> [WHAT YOU NEED TO DO]:
In the records below, find the line that contains "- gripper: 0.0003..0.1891" and the line that contains "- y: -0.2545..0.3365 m", then retype exactly those two lines and every line between them.

(Recorded data)
□ □ □
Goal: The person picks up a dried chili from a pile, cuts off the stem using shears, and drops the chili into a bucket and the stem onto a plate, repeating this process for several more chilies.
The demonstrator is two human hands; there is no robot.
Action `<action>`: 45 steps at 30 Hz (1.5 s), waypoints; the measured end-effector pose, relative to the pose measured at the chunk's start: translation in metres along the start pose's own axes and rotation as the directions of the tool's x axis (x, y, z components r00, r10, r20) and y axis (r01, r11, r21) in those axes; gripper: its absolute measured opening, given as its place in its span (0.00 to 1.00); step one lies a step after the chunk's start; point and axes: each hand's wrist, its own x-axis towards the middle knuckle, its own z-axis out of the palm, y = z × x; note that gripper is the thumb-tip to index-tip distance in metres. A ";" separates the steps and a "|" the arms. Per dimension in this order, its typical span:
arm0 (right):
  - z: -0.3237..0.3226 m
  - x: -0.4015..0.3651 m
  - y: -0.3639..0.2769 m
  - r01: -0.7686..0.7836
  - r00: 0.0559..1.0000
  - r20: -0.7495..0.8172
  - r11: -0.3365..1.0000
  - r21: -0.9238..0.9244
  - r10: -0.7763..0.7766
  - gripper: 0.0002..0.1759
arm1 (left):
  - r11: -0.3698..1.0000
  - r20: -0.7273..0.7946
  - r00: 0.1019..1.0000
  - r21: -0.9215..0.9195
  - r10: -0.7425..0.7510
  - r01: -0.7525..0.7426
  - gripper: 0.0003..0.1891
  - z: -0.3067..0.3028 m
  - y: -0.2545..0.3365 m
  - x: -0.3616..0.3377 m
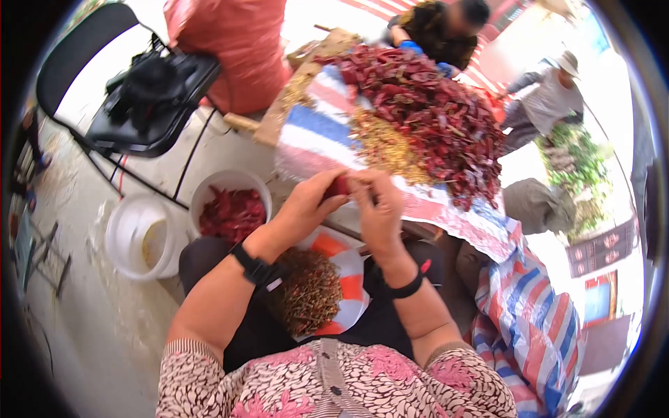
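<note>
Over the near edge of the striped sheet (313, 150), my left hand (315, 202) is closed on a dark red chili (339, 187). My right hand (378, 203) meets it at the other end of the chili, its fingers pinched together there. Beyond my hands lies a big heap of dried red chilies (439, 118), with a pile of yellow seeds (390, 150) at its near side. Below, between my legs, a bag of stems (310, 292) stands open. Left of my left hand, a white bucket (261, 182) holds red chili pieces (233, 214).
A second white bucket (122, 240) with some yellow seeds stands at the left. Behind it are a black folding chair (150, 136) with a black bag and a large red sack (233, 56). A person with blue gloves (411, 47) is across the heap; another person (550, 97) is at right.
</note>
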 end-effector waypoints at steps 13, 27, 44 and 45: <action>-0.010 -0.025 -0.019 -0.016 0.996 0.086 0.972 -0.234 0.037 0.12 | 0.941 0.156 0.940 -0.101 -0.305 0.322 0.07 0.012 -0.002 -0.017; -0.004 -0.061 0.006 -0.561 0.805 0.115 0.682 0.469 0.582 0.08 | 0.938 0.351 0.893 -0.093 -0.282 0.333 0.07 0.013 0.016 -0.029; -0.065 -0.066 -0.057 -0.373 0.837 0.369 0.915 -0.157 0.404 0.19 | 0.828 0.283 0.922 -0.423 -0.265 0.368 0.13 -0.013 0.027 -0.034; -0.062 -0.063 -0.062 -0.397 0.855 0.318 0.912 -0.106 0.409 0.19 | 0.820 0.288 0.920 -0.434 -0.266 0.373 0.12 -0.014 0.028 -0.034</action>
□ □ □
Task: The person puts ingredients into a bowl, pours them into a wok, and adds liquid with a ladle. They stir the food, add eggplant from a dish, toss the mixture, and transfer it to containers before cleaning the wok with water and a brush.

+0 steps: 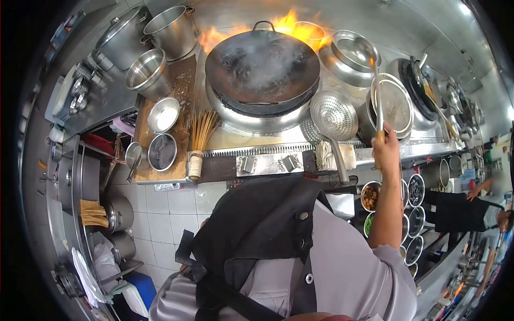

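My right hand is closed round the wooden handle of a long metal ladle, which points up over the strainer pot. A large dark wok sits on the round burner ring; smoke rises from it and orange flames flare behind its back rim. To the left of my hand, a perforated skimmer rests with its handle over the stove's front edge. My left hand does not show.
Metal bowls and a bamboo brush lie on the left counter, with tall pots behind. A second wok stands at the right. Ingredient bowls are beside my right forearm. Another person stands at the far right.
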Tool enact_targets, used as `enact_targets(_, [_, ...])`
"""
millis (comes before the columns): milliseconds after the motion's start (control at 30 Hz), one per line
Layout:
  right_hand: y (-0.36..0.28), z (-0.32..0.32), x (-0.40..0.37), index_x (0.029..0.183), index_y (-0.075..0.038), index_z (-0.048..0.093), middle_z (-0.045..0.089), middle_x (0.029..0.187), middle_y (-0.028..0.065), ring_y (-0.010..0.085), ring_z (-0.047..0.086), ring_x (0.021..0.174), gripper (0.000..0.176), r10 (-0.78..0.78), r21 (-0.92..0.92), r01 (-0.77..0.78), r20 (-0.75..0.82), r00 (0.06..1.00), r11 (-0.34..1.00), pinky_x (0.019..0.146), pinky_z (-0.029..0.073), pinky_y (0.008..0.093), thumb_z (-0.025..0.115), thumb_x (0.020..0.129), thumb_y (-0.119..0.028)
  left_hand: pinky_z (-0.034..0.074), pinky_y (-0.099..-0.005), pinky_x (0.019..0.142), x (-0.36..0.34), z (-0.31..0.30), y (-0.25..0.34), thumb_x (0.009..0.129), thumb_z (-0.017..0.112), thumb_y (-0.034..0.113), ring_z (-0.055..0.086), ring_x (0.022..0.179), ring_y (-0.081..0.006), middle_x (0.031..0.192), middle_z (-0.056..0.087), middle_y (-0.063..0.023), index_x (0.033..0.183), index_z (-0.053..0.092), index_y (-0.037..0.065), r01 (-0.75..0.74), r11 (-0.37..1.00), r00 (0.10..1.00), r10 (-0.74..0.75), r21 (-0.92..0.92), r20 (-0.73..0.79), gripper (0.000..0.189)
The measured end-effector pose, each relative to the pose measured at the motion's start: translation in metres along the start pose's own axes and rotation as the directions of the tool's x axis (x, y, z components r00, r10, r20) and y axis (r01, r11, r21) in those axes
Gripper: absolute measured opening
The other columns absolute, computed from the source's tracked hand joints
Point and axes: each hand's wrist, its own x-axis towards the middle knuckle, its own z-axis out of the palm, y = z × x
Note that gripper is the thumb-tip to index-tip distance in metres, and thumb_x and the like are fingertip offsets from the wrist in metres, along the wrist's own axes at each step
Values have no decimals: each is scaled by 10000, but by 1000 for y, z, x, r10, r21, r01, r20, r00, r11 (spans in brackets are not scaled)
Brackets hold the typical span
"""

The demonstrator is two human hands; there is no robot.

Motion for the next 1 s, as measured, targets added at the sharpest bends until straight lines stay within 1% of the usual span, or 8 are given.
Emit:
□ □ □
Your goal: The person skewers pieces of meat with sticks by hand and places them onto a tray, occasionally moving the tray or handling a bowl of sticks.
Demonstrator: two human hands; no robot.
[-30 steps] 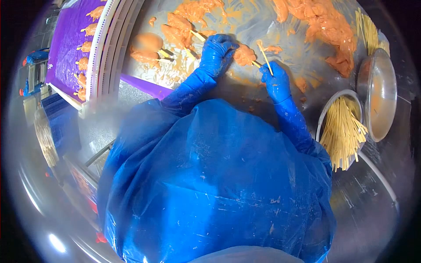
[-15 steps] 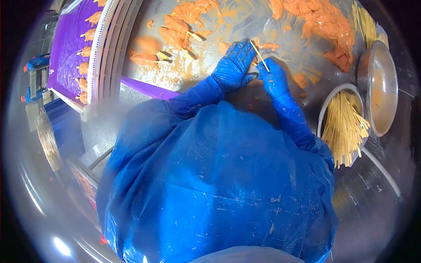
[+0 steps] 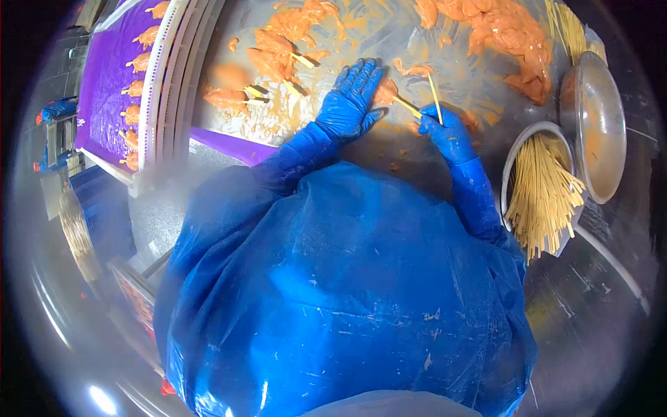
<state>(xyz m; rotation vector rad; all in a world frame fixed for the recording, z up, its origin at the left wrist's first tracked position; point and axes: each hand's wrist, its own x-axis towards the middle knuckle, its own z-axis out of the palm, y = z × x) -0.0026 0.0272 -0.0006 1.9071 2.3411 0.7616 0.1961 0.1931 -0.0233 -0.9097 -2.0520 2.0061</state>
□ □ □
> [RESPONSE BELOW]:
  - gripper: 0.0003..0.1891
  - z: -0.3067..0.3028 m
  - y: -0.2545..0.3365 m

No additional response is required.